姉さんも表面上隠してはいるけど、嬉しそうにしてるし……
「退院なさったらいろいろなお話をおうちでも聞かせてください」
「したら、ね?ねぇ恭弥?」
「ん、なに?」
姉さんの顔がほほ笑んでいた。
これはなんか言い出すときの顔だ。
具体的には自分がほめられていたたまれなくいなって、他の人に話の主題を移そうとするときのやつ。
すごいいやな予感がする。
「恭弥あなたが前に言っていたのと違って、サヤちゃんめっちゃいい子じゃない?」
「…………あらそうなんですか、恭弥さんが私のことをなんて言っていたのか気になります」
紗耶香さんも自分が話題の主軸から離れられると思って乗ってきちゃった。
「……なんていったっけ?」
秘儀すっとぼけ。
「お見合いに大失敗して、癖の強い見た目だけは綺麗な女の子!」
「そこまでは言ってなくない?癖がちょっとあるくらいしか言ってないよ!お顔とかも整っているってだけでそんなセクハラみたいなことまでは」
「ですが癖があるっては言ったんですよね?」
秘儀失敗!!
「…………」
「言いました、ね」
二人して笑っている。
姉さんは「あらら言っちゃった」と紗耶香さんも「まぁ!」とオーバーなリアクションをしている。
「ま、そういわれても当然ですけどね?」
しかしけろっとした様子で紗耶香さんが話し出す。
「あの時はすぐに婚約破棄されると思っていましたし、お世辞にも態度がいいとは言えませんでしたから。

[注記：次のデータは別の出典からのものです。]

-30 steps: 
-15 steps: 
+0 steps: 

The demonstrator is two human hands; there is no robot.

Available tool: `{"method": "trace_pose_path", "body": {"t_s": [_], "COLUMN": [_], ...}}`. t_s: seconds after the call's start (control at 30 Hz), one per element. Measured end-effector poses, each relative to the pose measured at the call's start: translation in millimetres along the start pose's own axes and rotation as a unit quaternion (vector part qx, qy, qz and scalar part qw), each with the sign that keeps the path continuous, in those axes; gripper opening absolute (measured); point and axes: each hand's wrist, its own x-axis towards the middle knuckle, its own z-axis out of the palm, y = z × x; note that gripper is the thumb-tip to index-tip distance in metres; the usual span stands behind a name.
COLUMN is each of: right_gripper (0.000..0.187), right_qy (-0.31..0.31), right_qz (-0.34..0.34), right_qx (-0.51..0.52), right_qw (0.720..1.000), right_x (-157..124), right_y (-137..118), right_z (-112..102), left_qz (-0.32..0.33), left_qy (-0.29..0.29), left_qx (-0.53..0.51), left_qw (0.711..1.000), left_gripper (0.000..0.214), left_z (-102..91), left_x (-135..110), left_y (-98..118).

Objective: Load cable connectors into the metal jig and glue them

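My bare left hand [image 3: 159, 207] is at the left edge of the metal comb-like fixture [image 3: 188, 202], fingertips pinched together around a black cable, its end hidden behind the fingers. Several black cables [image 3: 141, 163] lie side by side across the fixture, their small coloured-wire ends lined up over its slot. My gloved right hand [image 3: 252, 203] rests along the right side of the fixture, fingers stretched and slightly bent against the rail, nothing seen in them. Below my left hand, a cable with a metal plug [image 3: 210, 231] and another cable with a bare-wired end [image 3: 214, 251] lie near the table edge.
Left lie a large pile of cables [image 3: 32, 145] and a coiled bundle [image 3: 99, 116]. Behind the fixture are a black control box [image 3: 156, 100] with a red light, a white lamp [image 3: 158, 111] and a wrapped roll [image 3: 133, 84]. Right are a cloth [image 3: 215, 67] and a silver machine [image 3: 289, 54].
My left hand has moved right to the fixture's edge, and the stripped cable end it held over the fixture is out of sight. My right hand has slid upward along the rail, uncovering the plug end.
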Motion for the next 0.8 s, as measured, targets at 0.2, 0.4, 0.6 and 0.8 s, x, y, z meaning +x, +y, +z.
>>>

そういわれても当然かと、逆にあれで諦めず続けていてすごい、と恭弥さんは思います」
姉さんのためだ、どうってことない。
「最初のお話もっと聞かせて?恭弥ったらあんま話してくれないから」
「そうですね、これは私もお恥ずかしい話ですがまぁ懺悔としてお聞きしていただければ、と」
紗耶香さんが最初のお見合いの件について要点をかいつまみながら流暢に話していく。
紗耶香さんは本当に話すのが上手い、とおもう。
ついでにこの間のことも踏まえて話していってくれる。
紗耶香さんが話し終わることにはあたりが暗くなっていた。
「……濃厚な1月だったわね?」
話を聞いた姉さんの感想はそんな感じだった。
「じゃあ二人ともいったんお疲れさま、よくやりました!」
笑顔で姉さんがうなずく。
ほんとこういう時は聖母のような笑みだ。
「でも俄然興味が出てきたなぁ、他の許嫁さんたちにも」
「皆さんいい方々ですよ、私同様癖はあるかもですが」
さっきのことを少し根に持ってるよね?これ。
紗耶香さんも笑ってるし。
「じゃあまた話をできるのを楽しみにしてるわその許嫁のことたちとも」
できるようになるかなぁ…………まぁ橘さんならいけなくもなさそうだけど。
「あまり恭弥が仲良くなるのが遅いと………」
「遅いと…………?」
怖いなんか。
「私がその子たちに会いに行っちゃうから」
小悪魔のような笑顔だった。
この日と絶対あれだ、いったらおっぱいもみそうな気がする。
うんがんばろう、そう心に決めた。
その後少し雑談を続け、時間も時間だったので、紗耶香さんと一緒に帰ろうと話始めたら……
「恭弥はちょっと待ちなさい?」
「……ん?」
「なに、とぼけた顔してるの? お説教まだしてないよ?」
忘れてなかったかぁ…………。
このまま逃げようとしてたのに。
「さ、さや──」
「──私は車で待ってますから終わったら来てください、本日はお体のこともあるのに、ありがとうございました。重ね重ねにはなりますが、今後とも末永くよろしくお願いいたします」
「こちらこそよろしくお願いします♪」
そそくさと紗耶香さんは出ていった。
場に残されたのは満面の笑みの美桜ねえと俺。
「み、美桜ねえ?」
「お話…………しよっか?」
暴走した件についてちゃんと怒られた。
美桜ねぇが起こるとやっぱ怖い。